» Work item
Output the entire listing that follows verbatim.

#### Data provided

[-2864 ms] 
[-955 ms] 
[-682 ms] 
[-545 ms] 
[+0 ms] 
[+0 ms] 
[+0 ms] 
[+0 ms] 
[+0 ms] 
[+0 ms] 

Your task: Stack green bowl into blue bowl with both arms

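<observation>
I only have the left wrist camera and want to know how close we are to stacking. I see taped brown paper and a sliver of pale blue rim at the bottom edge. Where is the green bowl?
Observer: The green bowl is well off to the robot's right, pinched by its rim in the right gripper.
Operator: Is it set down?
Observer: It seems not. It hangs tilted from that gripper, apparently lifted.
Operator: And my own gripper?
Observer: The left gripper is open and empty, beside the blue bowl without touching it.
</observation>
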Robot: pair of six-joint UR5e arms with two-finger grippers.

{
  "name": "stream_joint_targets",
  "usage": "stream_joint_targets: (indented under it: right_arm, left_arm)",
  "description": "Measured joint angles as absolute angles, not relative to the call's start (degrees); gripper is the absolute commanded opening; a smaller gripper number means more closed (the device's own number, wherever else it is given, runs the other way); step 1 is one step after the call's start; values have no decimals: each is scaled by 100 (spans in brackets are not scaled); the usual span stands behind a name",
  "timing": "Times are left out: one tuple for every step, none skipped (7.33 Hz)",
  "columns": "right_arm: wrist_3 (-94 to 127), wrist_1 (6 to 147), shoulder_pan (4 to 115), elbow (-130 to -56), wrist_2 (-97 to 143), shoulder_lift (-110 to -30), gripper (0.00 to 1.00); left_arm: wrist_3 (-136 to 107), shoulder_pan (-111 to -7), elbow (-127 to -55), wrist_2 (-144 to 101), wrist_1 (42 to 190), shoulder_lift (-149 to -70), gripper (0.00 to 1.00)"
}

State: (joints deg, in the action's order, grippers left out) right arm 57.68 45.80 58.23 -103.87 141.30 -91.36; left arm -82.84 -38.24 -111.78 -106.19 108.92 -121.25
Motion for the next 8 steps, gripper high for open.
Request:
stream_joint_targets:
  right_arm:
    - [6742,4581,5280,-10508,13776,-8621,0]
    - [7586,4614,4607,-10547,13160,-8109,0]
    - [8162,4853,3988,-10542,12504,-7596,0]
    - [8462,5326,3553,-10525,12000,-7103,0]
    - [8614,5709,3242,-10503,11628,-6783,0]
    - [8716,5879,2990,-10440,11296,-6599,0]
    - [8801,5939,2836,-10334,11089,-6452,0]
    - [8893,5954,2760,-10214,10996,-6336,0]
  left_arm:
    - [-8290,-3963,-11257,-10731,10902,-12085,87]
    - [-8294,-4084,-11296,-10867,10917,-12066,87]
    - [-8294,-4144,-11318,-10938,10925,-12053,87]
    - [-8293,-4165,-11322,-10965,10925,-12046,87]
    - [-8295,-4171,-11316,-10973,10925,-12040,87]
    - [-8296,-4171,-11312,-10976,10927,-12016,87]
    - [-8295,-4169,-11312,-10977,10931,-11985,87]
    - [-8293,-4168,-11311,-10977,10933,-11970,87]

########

» Response area
[-2864 ms] 
[-955 ms] 
[-682 ms] 
[-545 ms] 
[+0 ms] 
[+0 ms] 
[+0 ms] 
[+0 ms] 
[+0 ms] 
[+0 ms] 

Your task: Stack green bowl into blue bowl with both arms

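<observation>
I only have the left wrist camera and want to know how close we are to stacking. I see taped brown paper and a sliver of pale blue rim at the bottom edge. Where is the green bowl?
Observer: The green bowl is well off to the robot's right, pinched by its rim in the right gripper.
Operator: Is it set down?
Observer: It seems not. It hangs tilted from that gripper, apparently lifted.
Operator: And my own gripper?
Observer: The left gripper is open and empty, beside the blue bowl without touching it.
</observation>
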Robot: pair of six-joint UR5e arms with two-finger grippers.

{
  "name": "stream_joint_targets",
  "usage": "stream_joint_targets: (indented under it: right_arm, left_arm)",
  "description": "Measured joint angles as absolute angles, not relative to the call's start (degrees); gripper is the absolute commanded opening; a smaller gripper number means more closed (the device's own number, wherever else it is given, runs the other way); step 1 is one step after the call's start; values have no decimals: each is scaled by 100 (spans in brackets are not scaled); the usual span stands behind a name",
  "timing": "Times are left out: one tuple for every step, none skipped (7.33 Hz)",
  "columns": "right_arm: wrist_3 (-94 to 127), wrist_1 (6 to 147), shoulder_pan (4 to 115), elbow (-130 to -56), wrist_2 (-97 to 143), shoulder_lift (-110 to -30), gripper (0.00 to 1.00); left_arm: wrist_3 (-136 to 107), shoulder_pan (-111 to -7), elbow (-127 to -55), wrist_2 (-144 to 101), wrist_1 (42 to 190), shoulder_lift (-149 to -70), gripper (0.00 to 1.00)"
}

State: (joints deg, in the action's order, grippers left out) right arm 57.68 45.80 58.23 -103.87 141.30 -91.36; left arm -82.84 -38.24 -111.78 -106.19 108.92 -121.25
Motion for the next 8 steps, gripper high for open.
Request:
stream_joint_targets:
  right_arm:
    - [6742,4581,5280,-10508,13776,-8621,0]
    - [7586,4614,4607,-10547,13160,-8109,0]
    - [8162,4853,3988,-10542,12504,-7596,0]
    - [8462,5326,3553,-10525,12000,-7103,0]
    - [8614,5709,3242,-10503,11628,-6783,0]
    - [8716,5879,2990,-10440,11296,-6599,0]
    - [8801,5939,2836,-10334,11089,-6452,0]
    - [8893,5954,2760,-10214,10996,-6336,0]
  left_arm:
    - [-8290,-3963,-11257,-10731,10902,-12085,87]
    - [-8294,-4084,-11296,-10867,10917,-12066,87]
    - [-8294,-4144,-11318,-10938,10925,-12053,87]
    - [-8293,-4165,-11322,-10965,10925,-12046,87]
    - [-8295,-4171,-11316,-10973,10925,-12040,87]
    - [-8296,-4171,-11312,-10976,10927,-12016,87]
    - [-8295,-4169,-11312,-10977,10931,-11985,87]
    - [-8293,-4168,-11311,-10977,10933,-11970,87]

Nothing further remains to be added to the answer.